To help break down the issues of biphobia, bi erasure, and bi history in the LGBT movement, the episode features an in-depth discussion with bisexual activist, Brother Michael Oboza, an activist monk and Michael Page Life Time Award winner who founded the New Liaison for Bisexual programs at the Center on Halsted in Chicago. The discussion looks at the issues that face the bisexual community from both anti-equality forces and from within the gay and lesbian communities.
It's a hard place to be in for many in the bisexual community. The very concept of bisexuality often finds itself trapped in a position of both invisibility and hypervisibility -- despite the fact that bisexuals constitute the largest population within the LGBT community. Can you imagine the pain caused by not only being rejected and demeaned by anti-equality forces who call you "sinful" or "sick," but also being rejected or told you don't exist by the very community you are supposed to be part of? In truth, how are these claims by some in the gay community any different than the homophobic rhetoric we fight against from the far-right about gays being a perversion or something than can be changed or prayed away. The truth is, they aren't. Comments like "bisexuality is just a stop on the way to gay" can be as demeaning and damaging as calls of fag and dyke.

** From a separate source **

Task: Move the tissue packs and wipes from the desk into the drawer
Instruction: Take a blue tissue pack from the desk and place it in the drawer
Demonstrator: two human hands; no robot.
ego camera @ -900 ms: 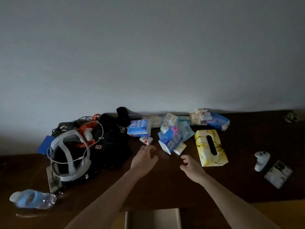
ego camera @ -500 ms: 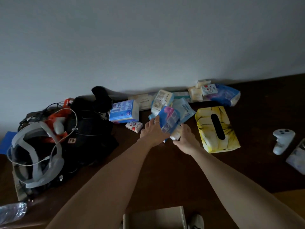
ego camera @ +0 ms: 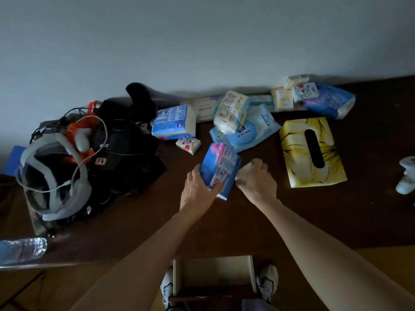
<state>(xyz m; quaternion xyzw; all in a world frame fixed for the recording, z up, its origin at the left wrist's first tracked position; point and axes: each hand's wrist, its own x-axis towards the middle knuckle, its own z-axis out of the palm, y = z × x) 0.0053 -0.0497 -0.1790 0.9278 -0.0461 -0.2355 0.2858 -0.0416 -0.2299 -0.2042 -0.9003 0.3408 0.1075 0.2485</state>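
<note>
Fingers (ego camera: pixel 216 187) of the left hand (ego camera: pixel 197 194) wrap the blue tissue pack (ego camera: pixel 219 170), tipped up near the middle of the desk (ego camera: pixel 224 221). Beside it, the right hand (ego camera: pixel 256 180) curls round a small white pack (ego camera: pixel 243 172). Both look light and squashy, so hold the sides. The open drawer (ego camera: pixel 214 269) waits nearer.

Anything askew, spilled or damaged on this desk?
Nothing looks spilled or damaged. The tissue packs lie in a loose heap by the wall; one cream pack leans tilted on the blue wipes pouch. A water bottle lies on its side at the desk's left edge.
</note>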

These facts are underscored by the groundbreaking report from the San Francisco Human Rights Commission called "Bisexual Invisibility: Impacts and Recommendations." The report contains some startling facts that only further show how vital this conversation is, saying:
Bisexuals experience high rates of being ignored, discriminated against, demonized, or rendered invisible by both the heterosexual world and the lesbian and gay communities. Often, the entire sexual orientation is branded as invalid, immoral, or irrelevant. Despite years of activism, the needs of bisexuals still go unaddressed and their very existence is still called into question. This erasure has serious consequences on bisexuals' health, economic well-being, and funding for bi organizations and programs.
We cannot, as a community, be part of erasing a vital and thriving part of our movement and history. In the same fashion, simply throwing a "B" into the acronym LGBT isn't enough-- we have to celebrate, educate, and support bisexual people in our movement with true inclusion and visibility in all areas of our community. Having frank and honest discussions amongst ourselves like on this episode can help that process along.
Ignorance, close-mindedness, and refusal to accept others is what we are fighting AGAINST as LGBT people -- we have to demand better of ourselves and be examples for others of what true acceptance looks like.